Quelques exemples permettront d’illustrer des thématiques récurrentes dans cette littérature inspirée de personnages de plagiaires ou de plagiés.
Plagiaires assassins dans les oeuvres de fiction
« Vous vous êtes contenté de maquiller un peu l’histoire et de changer le nom des personnages. Mais le récit reste ma propriété. […] Vous êtes intelligent. Vous ne recopiez pas mot à mot. Vous transformez le texte juste assez pour jeter le doute. Tous les avocats que j’ai consultés depuis dix ans m’ont dit que je n’avais aucune chance de gagner un procès contre vous. »
« Le dernier plagiat » de Bill Pronzini et Barry N. Malzberg, nouvelle anglaise, traduction française parue en 1992 à la Librairie des Champs-Élysées.
Anéanti par l’échec et l’humiliation, l’écrivain décide de tuer son plagiaire : ôter la vie à qui a volé l’œuvre. Mais le plagiaire, une fois de plus, a raison de sa victime : après avoir pillé l’oeuvre, il élimine son auteur… Du délit au crime, l’itinéraire semble tout tracé, quand le délit est un plagiat.
« Mauger a l’impudence de publier un texte pour les jeunes qui est le piratage intégral d’un manuscrit dont je suis l’auteur, un manuscrit qu’il s’était fait un plaisir, six mois auparavant, de rejeter du revers de la main. »
« Un coup de feu troue la touffeur du parking […]. L’espace de trois secondes qui durent l’éternité, il se demande, médusé, si la décharge qui a culbuté Mauger n’a pas été tirée accidentellement par son fusil. »
Bon à tirer de J.-M. Poupart, Boréal, 1993.
Dans le roman de Jean-Marie Poupart, Bon à tirer (Boréal, 1993), le personnage principal, Thomas Charbonneau, salarié d’une maison d’édition et écrivain, s’est fait plagier son dernier roman par son nouveau directeur-adjoint, Vincent Mauger. Qui finira par tuer l’autre, du plagiaire ou de plagié ?

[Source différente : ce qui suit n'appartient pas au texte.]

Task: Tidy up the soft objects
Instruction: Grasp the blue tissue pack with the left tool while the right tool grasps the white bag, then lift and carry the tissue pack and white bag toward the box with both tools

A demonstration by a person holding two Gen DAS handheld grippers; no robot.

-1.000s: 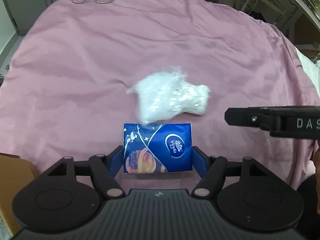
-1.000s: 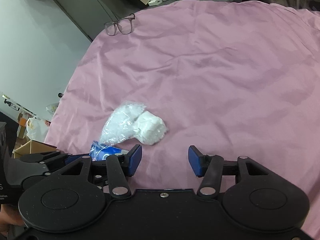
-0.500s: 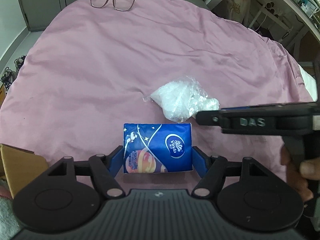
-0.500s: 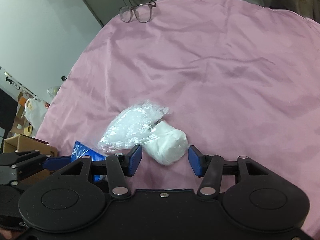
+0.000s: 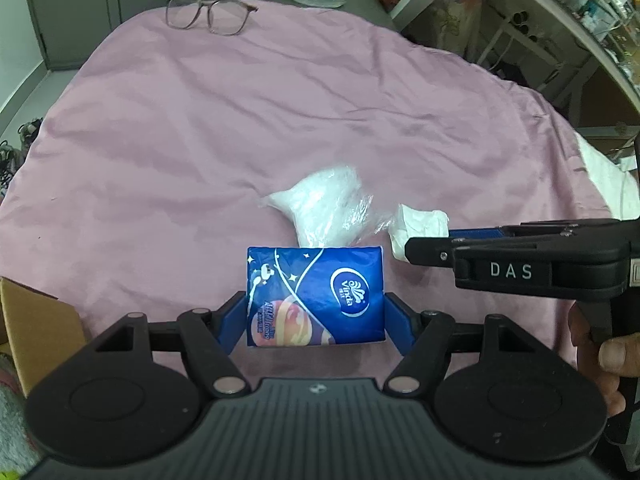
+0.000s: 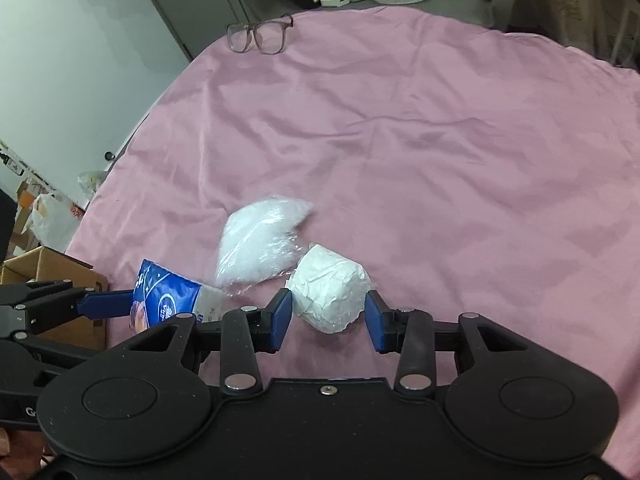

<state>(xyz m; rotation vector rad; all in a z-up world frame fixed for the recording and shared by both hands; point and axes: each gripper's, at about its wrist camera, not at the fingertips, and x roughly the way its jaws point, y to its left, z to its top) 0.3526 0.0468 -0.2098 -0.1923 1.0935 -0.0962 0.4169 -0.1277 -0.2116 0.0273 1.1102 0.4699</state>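
Since the earlier frame the right gripper [image 6: 328, 314] had slid forward until the white paper wad [image 6: 329, 299] lay between its spread fingers, the wad's long axis crossing the gap. The left gripper [image 5: 315, 316] pinched the blue tissue pack [image 5: 316, 297] above the pink cloth [image 5: 240, 120], beside the plastic bag [image 5: 326, 210].

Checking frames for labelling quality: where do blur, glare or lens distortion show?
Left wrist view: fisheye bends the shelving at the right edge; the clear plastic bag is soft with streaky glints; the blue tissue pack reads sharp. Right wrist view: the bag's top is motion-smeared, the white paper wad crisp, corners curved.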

« Tes livres sont ma création. Je veux qu’elle vive. Tu ne peux pas ressentir la même chose que moi qui les ai arrachés de mes entrailles. Tu n’as fait que les signer. Ils sont ma chair, mon sang et mon souffle. Je veux qu’ils vivent même au prix d’être emprisonné. »
Virgil Gheorghiu, Dieu ne reçoit que le dimanche, Plon, 1975.
Décébal Hormuz, héros du roman de Virgil Gheorghiu, Dieu ne reçoit que le dimanche,échappe de peu à son anéantissement par le régime soviétique lorsqu’il est sur le point d’être reconnu en Europe comme un authentique écrivain. Toute son œuvre, en effet, a été vampirisée par un haut dignitaire de l’armée roumaine au nom prédestiné, Dracula… Encore un bel exemple de plagiat dans la fiction.
Le plagiat, une arme de vengeance
« Bien entendu, j’étais devenu l’éditeur anglais de mon camarade. De plus, c’est moi qui traduisais tous ses chefs d’œuvre. J’aurais pu me contenter d’en rendre une version parfaitement fidèle, une traduction littérale, mais il me fallait faire beaucoup plus que cela, car, très curieusement, je considérais ces livres un peu comme s’ils étaient les miens. Je vivais avec l’intime conviction que, par un étrange tour de magie, il avait détourné et capté à son profit la source de création qui sourdait en moi. »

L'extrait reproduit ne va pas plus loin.